I couldn’t believe they were describing me. It seemed impossible.
After receiving a cancer diagnosis, a person is in a very vulnerable state of mind. Yet during this period, you are suddenly faced with the harsh reality of seemingly countless appointments and procedures.
In addition, you are trying to absorb volumes of new information while also attempting to make life-altering decisions. At times it all seems just too overwhelming because it is.
Yet this is the time when you must advocate for yourself most diligently.
In order to do this effectively I believe one must take the time to step back, breathe, slow things down a bit and think things through.
Too often decisions are rushed.
While this need to hurry up, get the cancer out and just get on with it is understandable, it might not be the best strategy.
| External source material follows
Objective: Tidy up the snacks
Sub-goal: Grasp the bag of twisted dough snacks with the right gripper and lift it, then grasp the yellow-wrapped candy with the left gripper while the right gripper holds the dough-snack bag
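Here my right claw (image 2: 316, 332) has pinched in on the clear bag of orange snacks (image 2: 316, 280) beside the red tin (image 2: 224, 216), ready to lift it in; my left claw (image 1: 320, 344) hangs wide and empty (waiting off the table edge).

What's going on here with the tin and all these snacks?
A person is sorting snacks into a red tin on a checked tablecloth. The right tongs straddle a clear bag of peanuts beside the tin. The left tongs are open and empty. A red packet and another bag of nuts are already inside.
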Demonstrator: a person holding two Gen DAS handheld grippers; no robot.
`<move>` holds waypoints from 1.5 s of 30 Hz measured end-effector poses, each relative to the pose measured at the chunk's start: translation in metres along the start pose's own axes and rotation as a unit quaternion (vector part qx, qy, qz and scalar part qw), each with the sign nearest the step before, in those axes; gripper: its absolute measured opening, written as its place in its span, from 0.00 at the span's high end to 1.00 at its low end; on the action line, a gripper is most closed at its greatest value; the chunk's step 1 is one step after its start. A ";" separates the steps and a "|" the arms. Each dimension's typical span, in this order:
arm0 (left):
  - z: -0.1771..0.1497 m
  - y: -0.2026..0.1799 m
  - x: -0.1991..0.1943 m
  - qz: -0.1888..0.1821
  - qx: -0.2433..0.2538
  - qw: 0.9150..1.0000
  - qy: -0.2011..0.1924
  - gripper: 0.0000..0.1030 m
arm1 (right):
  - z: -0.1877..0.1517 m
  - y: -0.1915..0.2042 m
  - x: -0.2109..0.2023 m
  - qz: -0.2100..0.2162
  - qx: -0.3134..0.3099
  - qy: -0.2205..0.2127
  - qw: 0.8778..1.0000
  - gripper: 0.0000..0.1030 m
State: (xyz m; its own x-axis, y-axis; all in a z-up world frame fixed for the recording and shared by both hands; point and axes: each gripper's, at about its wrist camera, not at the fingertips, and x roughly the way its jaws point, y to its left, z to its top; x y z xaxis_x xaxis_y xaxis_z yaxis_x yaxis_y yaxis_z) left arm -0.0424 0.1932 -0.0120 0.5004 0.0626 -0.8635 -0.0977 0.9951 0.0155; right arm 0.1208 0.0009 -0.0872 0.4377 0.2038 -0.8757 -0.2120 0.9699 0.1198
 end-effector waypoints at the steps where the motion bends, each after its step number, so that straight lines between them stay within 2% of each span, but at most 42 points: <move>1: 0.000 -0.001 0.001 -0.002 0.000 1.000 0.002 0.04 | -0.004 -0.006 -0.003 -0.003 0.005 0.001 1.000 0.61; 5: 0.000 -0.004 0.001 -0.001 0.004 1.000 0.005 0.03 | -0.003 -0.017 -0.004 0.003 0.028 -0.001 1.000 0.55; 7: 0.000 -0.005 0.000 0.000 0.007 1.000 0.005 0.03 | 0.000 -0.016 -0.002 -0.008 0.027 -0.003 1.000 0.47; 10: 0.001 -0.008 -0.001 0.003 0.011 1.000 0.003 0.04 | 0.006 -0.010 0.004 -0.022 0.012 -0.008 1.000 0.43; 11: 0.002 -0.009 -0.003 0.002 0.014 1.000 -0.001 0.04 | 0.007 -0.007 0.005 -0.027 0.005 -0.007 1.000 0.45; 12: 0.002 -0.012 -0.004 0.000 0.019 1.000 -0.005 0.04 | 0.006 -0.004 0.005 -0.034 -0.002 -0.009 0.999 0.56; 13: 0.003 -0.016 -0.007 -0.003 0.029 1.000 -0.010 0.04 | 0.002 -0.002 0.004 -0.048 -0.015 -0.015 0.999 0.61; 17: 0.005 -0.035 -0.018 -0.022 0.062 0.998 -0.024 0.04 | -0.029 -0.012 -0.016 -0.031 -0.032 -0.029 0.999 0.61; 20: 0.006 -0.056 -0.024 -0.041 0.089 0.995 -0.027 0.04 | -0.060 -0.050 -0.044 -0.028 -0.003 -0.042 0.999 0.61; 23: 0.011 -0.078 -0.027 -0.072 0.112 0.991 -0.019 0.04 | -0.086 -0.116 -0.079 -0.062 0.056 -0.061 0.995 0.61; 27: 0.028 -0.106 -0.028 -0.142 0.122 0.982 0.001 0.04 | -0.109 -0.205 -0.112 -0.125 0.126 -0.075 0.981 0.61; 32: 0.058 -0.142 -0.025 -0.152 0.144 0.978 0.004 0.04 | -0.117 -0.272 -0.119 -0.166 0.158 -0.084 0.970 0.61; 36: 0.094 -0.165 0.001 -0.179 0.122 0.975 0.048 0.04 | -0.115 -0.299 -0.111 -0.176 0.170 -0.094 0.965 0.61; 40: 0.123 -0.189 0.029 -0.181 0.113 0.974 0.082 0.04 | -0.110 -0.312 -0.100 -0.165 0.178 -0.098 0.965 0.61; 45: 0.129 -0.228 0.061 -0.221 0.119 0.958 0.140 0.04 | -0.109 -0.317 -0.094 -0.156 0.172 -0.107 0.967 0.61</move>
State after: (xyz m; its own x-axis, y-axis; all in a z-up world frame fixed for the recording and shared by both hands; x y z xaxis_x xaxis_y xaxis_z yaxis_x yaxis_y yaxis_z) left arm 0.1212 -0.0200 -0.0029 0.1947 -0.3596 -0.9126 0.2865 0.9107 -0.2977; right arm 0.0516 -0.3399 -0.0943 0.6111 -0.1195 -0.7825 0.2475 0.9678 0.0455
Of course, taking too long isn’t good either, but generally it’s okay to take some time.
Usually a cancer diagnosis is not an immediate medical emergency, even though it certainly feels like the emergency of a lifetime. My doctors kept reassuring me most cancers have a window of six weeks or so. During this time frame, tumors don’t generally change enough to impact decision making.
Therefore after a diagnosis, there is usually time to absorb, process and adjust to your new reality. During this period of days or even weeks one can mentally prepare, gather information, compile lists of questions and hopefully put together a plan.
By taking this extra time, you will undoubtedly become better informed, feel mentally more prepared and ultimately feel more empowered to make better decisions.
You will begin to feel more in control of your medical care and your life.
It won’t be easy. In fact, at times it will seem undoable.
Ultimately, it is your life. It is your cancer. It is your body. The final choices are yours to make.
Isn’t this really what being your own best advocate is all about?
Did you feel rushed to make decisions after your diagnosis?
Do you find medical self-advocacy to be difficult?
When did/do you feel most over-whelmed?